Reprendre un travail ancestral à zéro
Les pesticides sont aussi à l’origine de son projet : « En 1983/1984, j’ai travaillé dans une boulangerie qui était régulièrement traitée par des insecticides que je voyais ensuite couler sur la chaîne de production. C’était la norme, ça l’est peut-être toujours aujourd’hui. Depuis, j’ai très souvent retrouvé cette odeur dans le pain », se souvient François Kieffer.
« Dans les années 2000, j’ai recherché des anciennes variétés de blés et j’ai découvert que d’autres gens se posaient les mêmes questions en France, en Allemagne et au Luxembourg. » Mais difficile de trouver des graines qui n’ont pas subi de transformations par l’industrie agroalimentaire, des graines qui ont mis des générations à évoluer. C’est notamment dans un musée qu’il a pu s’en procurer, les autres sont issues des réseaux européens de semences paysannes. « Il faut savoir que si une graine n’est pas ressemée tous les cinq ans, elle meurt », indique le retraité, d’où l’importance de continuer à la cultiver pour qu’elles ne disparaissent pas toutes.
Les céréales plantées, multipliées et ressemées dans un contexte d’agriculture locale depuis des millénaires se sont adaptées au sol, à la terre, au climat pour devenir résistantes aux intempéries, maladies ou insectes présents. Si le climat évolue, elles aussi. Les gènes se modifient sur la prochaine génération. Un travail qui s’est déroulé sur près de 5 000 ans au Luxembourg et qu’il faut pratiquement reprendre à zéro. Les premiers essais de François Kieffer n’ont pas été spectaculaires : « Au début, les plantes n’étaient pas très adaptées pour notre région, mais cela fait dix ans que je les sème régulièrement et elles commencent à évoluer. »

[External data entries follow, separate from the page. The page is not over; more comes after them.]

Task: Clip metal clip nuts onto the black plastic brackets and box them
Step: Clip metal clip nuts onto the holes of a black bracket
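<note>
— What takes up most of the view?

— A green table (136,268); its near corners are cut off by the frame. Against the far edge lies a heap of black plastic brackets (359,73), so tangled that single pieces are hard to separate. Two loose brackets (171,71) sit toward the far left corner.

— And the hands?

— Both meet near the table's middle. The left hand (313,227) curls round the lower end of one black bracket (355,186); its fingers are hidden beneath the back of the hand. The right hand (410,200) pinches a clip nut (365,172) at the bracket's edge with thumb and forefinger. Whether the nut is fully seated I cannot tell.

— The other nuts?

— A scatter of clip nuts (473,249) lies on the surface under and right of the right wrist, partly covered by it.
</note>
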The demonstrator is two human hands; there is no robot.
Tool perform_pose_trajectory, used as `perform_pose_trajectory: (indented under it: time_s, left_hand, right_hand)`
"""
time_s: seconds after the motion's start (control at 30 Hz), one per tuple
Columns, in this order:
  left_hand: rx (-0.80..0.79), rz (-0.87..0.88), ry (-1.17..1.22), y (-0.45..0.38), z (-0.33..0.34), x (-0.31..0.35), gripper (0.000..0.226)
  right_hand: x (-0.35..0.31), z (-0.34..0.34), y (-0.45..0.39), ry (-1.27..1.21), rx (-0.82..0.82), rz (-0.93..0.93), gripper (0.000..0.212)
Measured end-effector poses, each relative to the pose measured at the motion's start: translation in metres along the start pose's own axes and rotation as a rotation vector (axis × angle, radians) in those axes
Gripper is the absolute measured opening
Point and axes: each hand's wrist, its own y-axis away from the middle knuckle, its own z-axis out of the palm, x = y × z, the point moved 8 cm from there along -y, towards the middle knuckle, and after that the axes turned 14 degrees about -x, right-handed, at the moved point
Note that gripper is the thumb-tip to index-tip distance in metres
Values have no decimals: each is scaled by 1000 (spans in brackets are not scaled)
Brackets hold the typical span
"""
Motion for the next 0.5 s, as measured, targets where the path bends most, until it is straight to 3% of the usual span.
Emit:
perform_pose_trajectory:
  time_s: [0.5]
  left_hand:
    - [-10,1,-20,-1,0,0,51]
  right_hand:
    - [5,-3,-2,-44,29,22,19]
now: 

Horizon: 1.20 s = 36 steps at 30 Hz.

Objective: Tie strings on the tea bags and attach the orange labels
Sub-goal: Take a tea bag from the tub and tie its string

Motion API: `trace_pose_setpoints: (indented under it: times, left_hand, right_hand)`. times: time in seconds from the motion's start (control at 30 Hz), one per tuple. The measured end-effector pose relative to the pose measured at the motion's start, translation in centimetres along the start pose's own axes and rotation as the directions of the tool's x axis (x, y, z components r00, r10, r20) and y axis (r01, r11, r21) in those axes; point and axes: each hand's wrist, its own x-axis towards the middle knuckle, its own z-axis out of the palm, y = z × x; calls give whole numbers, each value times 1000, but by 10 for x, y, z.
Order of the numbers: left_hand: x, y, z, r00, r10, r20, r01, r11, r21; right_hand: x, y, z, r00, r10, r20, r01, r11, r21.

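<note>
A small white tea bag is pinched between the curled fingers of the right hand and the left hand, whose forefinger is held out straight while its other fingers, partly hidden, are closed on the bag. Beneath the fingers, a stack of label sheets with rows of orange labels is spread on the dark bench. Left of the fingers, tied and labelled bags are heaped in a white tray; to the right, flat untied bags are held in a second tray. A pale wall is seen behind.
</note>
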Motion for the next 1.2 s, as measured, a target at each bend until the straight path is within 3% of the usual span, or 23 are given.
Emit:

Jusque-là, François Kieffer est resté très discret sur son travail de conservation des variétés anciennes. Il a pourtant décidé de nous répondre car « il faut tout de même que les choses changent ». Il reconnaît que pour l’instant une production agricole issue de semences paysannes se vendrait très chère car son rendement est équivalent à un cinquième du blé conventionnel. Les agriculteurs pourraient tout de même économiser sur les engrais et les pesticides, de toute manière, ils devraient être libres de choisir leur rendement.
Régulièrement des sachets de variétés traditionnelles de différentes plantes ou légumes (haricots, choux, petits pois), « tombent du camion » de l’association SEED et atterrissent dans les mains de particuliers également sensibles à ce sujet.
Le blé moderne amène moins de diversité, or c’est cette diversité qui permet aux céréales de résister aux obstacles. Si des maladies devaient détruire toutes les plantations qui, aujourd’hui, ne savent plus se défendre, ce sont les mêmes multinationales qui commercialisent les semences qui produiront également les produits phytosanitaires pour en venir à bout. Dans tous les cas, elles sont gagnantes.